Причина — в самой концепции человека. Я ошибся бы, если бы сказал, что в поэмах В. Фирсова нет концепции. Она есть. Но она слишком узка, чтобы утолить ту жажду смысла и оправданности истории, которою ощутил теперь поэт,
Читая поэму, то и дело находишь сильные строки, написанные с глубокой личной страстью. Эти строки вырастают на гладко укатанном тракте школьной истории, как мешающая движению дикая зелень — она живая! В сцене, описывающей» как ждет казни Кибальчич, после выспренних рассуждений о смерти, которая "придет надеждам вопреки исполнить волю царского закона…"- вдруг, словно вырвавшееся рыдание возникают строки:
Когда рассвет, когда с могильным стоном
Опять потянут лямку бурлаки…
В рассудочно построенной панораме поэмы Фирсова есть фигура, которую он пишет с настоящей болью: это фигура забитого, оболваненного мужика, сиротливо тянущего свою рабскую лямку. Фирсов ненавидит все, что делает мужика рабом. Но он не знает, как внутренне расковать его. Голод и усталость вытеснили все из сознания этого человека. И когда видит он врагов своих, — что видит он? — «два толстозадых заспанных жандарма»… «Жрут до икоты, пьянствуют до пота заводчики, банкиры и купцы…» Как в любимом измученном герое своем помнит он одно желание наесться и отдохнуть, — так и во врагах видит он одно жранье и праздность. Эта ненависть живым нервом проходит в поэмах Фирсова через чертоги отвлеченной истории, и когда решается для него загадка исторического процесса, то именно она, эта ненависть, и решает.

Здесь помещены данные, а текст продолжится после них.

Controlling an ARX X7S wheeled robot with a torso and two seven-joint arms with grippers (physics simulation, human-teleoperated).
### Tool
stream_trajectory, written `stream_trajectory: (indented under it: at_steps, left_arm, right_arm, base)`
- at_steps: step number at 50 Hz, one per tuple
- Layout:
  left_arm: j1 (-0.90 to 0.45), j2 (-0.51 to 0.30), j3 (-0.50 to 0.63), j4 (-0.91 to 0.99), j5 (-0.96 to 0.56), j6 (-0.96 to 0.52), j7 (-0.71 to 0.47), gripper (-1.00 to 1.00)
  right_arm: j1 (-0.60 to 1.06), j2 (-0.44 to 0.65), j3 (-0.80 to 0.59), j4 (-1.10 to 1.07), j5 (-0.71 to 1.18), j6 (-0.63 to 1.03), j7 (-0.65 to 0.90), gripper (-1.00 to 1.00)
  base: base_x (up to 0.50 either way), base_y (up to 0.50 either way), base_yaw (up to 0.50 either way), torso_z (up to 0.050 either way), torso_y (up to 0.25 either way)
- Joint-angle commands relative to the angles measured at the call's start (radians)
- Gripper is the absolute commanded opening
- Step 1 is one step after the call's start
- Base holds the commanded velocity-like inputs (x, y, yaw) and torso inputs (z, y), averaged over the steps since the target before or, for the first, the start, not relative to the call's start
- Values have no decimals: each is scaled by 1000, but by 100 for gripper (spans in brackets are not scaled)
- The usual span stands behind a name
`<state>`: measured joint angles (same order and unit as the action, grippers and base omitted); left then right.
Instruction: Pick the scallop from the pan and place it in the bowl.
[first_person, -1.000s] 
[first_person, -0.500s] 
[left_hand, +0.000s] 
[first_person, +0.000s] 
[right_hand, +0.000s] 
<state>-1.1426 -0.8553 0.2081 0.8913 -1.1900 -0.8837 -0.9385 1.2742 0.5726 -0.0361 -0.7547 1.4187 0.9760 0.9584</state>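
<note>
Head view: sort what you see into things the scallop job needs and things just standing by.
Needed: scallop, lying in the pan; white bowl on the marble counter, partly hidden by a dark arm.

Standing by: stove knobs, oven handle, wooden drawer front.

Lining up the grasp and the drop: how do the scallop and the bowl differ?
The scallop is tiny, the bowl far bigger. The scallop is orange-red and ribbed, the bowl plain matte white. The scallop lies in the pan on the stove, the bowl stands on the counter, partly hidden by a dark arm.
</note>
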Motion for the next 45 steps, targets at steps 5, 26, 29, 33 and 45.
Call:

В поэтическом отношении этот мотив мести, непосредственного возмездия — самое сильное, что есть в поэмах Фирсова, самое неподдельное. Именно тут отразилась правда его душевного состояния, яростный бунт человека, которого история властно вырвала из первоначального, покойного состояния и который почувствовал, что он освободился от дремы. Осознал в себе отдельную, так сказать, личность. Но в мире он видит по-прежнему лишь тот разрыв, то зияние, которое обожгло его самого. Гармония остается для него далеким горизонтом недвижности и бессмертия, символической застывшей зарей, умозрительным концом движения, когда разом и механически снимется весь тот драматизм, от которого человек не может освободиться здесь и сейчас. Нескончаемая месть вечному врагу, законсервированные баррикады, простой переворот: нижние вверх, верхние вниз — вот мир в представлении героя. Бездна, зияющая в сознании, остается незаполненной: она заполняется злобой.